そして、最後に来るのが第三階級・・・四大魔女とその弟子の領域です。
氷雪、火炎、大地、大樹の四つの上位属性を扱えます。
何百年と生きている魔女だけが使える魔法ですね・・・。』
私の長い説明を淡々と聞いているカルム君・・・やはり、子供には面白みに欠けるお話でしたか。

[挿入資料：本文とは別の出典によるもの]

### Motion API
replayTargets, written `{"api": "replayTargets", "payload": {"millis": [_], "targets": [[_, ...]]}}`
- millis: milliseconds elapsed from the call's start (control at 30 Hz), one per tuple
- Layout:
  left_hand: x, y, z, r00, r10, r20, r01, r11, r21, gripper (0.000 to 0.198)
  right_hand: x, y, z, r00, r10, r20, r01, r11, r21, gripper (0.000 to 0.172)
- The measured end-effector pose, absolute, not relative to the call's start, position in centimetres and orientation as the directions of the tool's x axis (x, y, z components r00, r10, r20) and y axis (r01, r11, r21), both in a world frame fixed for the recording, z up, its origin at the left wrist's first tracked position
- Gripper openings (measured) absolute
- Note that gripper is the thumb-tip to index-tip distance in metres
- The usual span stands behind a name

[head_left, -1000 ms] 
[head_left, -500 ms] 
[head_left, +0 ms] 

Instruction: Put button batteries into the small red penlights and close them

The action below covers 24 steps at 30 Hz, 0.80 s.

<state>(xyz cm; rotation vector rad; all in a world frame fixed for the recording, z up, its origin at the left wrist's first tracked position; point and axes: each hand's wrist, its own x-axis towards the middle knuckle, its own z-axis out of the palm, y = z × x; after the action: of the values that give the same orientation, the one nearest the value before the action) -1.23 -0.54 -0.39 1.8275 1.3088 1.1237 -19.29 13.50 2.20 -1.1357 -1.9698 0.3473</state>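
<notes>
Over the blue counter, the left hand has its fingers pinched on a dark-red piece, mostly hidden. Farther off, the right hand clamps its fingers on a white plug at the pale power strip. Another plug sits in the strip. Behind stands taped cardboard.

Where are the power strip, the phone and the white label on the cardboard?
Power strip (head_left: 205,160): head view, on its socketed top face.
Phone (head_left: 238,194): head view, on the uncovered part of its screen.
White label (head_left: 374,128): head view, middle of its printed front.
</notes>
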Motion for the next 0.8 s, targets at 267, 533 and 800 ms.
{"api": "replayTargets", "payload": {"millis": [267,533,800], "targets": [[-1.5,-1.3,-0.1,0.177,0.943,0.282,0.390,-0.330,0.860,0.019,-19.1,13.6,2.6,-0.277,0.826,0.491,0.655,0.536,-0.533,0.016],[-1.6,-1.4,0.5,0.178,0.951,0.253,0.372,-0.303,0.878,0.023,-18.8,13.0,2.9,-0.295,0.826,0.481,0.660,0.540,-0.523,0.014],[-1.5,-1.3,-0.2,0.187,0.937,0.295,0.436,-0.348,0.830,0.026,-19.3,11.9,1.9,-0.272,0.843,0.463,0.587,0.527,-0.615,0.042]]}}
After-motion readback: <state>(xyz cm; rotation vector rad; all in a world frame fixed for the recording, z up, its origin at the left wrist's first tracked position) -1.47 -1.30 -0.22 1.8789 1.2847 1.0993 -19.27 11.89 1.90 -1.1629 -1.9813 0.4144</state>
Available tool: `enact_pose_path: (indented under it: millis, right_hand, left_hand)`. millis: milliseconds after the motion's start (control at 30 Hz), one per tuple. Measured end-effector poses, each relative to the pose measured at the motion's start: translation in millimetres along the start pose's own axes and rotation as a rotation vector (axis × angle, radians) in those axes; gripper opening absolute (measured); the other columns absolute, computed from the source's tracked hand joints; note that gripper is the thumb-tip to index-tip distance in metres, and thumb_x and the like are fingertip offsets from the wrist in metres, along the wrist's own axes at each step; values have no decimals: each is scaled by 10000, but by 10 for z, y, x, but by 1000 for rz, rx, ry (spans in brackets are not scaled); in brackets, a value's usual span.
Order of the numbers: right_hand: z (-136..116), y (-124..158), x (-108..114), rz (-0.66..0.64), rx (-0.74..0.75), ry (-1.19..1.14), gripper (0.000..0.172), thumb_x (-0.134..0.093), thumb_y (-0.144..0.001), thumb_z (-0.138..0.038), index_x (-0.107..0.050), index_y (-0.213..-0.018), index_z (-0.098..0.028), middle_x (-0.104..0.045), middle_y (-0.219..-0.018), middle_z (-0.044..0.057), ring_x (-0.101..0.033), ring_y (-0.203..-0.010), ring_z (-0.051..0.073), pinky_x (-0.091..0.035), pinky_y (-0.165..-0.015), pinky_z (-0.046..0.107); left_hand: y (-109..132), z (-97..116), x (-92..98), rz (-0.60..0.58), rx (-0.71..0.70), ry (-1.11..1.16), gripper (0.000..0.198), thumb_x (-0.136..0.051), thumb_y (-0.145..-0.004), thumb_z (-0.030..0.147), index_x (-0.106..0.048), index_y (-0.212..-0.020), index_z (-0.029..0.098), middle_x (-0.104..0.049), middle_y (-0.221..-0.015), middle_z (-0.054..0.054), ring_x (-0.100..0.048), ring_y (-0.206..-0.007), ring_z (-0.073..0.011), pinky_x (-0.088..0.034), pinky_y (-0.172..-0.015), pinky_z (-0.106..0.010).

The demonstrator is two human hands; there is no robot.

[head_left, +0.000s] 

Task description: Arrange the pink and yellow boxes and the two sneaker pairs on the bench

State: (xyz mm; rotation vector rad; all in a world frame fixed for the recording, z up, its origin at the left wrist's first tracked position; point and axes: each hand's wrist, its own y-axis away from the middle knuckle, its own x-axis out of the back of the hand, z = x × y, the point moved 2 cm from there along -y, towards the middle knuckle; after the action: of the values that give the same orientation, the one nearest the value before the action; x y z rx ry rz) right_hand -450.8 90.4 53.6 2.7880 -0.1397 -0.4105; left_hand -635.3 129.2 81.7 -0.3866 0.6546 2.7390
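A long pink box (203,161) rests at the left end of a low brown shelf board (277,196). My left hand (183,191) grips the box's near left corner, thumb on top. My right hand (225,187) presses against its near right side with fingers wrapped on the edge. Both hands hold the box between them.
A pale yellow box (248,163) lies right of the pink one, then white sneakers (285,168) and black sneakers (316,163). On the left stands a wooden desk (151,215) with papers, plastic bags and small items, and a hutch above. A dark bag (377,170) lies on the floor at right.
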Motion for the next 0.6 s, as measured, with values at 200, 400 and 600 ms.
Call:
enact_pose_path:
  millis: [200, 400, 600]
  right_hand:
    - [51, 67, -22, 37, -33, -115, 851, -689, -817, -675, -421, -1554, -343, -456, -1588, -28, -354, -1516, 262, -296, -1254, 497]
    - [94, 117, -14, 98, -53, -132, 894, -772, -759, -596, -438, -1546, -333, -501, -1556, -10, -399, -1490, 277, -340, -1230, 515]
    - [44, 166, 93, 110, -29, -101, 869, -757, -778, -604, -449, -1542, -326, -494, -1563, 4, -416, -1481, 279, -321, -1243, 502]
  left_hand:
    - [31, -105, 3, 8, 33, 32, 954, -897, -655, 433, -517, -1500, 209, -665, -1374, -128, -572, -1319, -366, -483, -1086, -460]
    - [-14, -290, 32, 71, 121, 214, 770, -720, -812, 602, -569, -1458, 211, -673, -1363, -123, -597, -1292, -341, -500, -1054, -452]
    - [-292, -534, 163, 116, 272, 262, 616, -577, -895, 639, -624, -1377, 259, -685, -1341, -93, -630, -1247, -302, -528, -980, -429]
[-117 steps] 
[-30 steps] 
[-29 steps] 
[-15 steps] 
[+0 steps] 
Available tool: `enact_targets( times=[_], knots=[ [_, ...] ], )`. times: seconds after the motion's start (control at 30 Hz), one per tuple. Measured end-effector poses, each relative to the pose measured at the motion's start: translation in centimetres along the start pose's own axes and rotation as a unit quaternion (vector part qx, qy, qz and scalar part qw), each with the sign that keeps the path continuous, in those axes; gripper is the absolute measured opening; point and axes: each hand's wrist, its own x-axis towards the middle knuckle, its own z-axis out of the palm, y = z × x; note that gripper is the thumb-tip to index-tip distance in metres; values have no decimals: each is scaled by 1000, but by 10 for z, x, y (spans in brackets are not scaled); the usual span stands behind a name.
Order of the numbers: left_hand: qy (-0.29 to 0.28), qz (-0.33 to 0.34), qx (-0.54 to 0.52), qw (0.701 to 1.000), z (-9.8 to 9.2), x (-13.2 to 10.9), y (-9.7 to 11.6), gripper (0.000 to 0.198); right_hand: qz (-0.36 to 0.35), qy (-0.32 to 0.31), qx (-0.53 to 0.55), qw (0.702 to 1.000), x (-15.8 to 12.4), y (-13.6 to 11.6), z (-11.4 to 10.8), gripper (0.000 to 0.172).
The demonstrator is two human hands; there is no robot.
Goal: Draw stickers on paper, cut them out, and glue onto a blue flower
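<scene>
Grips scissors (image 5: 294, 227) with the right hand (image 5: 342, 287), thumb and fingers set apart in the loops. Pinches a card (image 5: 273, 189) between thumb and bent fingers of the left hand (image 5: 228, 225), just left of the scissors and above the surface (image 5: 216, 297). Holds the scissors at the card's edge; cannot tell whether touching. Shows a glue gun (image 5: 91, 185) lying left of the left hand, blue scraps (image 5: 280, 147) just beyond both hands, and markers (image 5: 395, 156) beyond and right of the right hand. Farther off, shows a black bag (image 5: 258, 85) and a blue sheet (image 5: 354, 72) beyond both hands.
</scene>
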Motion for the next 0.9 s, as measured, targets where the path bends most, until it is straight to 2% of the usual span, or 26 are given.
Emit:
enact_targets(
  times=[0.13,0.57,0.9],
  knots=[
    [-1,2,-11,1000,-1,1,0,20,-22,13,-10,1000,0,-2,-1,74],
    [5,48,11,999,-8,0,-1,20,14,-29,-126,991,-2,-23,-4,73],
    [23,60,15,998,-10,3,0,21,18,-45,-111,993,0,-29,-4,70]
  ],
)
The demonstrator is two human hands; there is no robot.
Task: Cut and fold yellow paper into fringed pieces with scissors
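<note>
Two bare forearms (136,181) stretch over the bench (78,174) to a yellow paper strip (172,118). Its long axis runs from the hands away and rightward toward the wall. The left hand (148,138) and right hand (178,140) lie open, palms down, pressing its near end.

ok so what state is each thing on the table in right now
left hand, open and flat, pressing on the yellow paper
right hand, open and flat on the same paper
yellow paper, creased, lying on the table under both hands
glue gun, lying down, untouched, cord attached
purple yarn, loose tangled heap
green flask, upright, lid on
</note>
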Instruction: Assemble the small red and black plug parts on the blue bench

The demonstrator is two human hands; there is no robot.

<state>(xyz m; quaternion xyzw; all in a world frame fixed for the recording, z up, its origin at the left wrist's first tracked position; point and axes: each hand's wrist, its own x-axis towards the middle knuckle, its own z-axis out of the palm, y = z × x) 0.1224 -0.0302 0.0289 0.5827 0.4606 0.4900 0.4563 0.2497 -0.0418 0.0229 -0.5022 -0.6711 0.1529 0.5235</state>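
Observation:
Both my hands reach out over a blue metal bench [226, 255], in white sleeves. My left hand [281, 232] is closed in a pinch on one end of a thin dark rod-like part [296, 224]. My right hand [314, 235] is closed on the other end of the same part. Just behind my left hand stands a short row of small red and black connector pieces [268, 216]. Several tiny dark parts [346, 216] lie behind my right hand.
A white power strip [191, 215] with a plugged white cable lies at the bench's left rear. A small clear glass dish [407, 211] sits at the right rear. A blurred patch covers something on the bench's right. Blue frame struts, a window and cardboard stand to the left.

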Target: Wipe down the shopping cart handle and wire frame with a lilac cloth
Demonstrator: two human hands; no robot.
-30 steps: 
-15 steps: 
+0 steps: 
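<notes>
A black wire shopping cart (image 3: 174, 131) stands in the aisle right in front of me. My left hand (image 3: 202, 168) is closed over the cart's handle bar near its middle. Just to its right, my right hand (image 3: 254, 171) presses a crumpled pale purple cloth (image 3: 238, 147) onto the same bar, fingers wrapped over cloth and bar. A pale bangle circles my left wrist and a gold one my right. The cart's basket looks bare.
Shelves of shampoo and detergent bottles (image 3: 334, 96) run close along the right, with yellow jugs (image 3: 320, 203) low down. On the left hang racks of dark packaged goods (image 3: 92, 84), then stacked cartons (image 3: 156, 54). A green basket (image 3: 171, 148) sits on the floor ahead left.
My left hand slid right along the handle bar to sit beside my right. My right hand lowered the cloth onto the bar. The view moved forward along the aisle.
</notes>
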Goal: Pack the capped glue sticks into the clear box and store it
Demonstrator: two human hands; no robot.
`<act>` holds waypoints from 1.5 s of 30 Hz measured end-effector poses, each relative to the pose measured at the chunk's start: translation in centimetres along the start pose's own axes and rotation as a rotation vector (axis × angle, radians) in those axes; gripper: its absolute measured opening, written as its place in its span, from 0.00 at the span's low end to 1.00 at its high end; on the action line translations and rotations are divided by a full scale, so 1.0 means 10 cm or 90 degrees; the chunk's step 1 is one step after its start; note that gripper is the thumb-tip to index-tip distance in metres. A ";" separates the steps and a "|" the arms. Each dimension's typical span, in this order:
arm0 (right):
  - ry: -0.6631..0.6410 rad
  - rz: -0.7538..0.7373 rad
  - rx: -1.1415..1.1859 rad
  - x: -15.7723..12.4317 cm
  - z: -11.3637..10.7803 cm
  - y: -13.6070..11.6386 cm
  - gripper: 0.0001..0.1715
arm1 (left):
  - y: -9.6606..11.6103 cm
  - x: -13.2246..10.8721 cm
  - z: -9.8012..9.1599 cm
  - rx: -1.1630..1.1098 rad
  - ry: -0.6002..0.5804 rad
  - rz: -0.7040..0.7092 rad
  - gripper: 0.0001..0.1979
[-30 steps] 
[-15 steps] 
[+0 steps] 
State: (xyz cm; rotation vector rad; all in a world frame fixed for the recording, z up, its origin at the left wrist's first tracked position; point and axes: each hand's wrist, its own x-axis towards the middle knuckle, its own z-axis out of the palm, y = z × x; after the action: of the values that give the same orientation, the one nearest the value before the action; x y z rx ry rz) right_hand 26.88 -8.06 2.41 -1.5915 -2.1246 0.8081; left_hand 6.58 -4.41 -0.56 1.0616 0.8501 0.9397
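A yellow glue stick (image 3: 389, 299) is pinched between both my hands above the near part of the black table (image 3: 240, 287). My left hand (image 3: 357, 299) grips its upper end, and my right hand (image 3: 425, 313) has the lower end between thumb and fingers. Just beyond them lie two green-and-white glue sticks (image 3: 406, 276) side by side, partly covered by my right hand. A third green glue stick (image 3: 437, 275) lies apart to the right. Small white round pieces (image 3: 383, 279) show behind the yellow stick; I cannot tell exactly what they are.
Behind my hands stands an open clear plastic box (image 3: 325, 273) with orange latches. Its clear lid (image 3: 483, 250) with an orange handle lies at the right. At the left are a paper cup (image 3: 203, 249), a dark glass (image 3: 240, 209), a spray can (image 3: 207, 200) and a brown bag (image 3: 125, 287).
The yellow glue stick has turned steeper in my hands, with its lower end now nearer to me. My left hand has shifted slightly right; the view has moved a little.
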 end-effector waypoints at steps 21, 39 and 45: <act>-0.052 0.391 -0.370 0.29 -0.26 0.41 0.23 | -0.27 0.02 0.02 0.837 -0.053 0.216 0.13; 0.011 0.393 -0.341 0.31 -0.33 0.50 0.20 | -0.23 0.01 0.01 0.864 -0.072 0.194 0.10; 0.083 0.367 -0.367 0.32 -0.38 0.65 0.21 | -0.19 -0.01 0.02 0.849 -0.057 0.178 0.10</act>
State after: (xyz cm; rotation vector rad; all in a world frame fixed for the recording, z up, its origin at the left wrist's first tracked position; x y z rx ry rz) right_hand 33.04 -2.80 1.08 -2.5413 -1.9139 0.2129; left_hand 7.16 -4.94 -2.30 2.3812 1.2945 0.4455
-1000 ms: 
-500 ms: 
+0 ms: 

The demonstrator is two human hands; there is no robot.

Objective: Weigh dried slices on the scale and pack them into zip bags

私がそう思っていると、カルム君は続けて二つ目の質問を私に問いかけてきました。
「魔女様、さっき二つの魔法を同時に使ってたけど・・・あれは」
ああ、あれのことですね。
何と説明すれば伝わるでしょうか・・・。
とりあえず、出来るだけ簡単に説明してみましょうか・・・。
『それは、魔言と魂言を使ったのですよ。
魔言は、万象の女神様からの恩寵・・・魔力という新たな言葉で・・・・精霊、とでも言うのでしょうか
兎に角、世の中の出来事を操る神の使いの様な、精霊の様な存在に祈り、対話し、お願いする
祈りだけに特化した言葉です。
魂言は、人々が自ら生み出した万象の女神様への祈りの言葉です。
魂という、人間の中で最も女神様の存在と性質的に近い部分から、女神様へ祈り、対話し、お願いを
する、より魔法の本質に近い祈りの言葉です。』
私の説明を聞いたカルム君は、首を傾(かし)げていました。
まあ、仕方がないですね。
魔法、魔術の道を行く者は、それを体感し第六感で理解します。
ですが、第六感を鍛えていな一般人には、中々理解し難いことですからね・・・。
そして私は、カルム君から来る質問の大波に答えながら数時間、森の中を歩き続けて
やっとネース村に到着しました。
人口100人程度の普通の大きさの村です。
この地域にしか生えていない珍しい植物を採取して、月に一度来る行商人と物々交換して
暮らしている人たちが殆どです。
勿論、村の中には宿屋や娯楽施設、肉屋さんにこの地域でしか取れない野菜を販売している
八百屋さんもあります。
まあ、観光業は一切栄えていないんですけどね。
基本的にこの地に来る人は、私に用事があるか、この土地の用事があるかの二択です。
この土地に用事がある人たちは、基本的に学者や魔術師、魔女の様な人ですが・・・。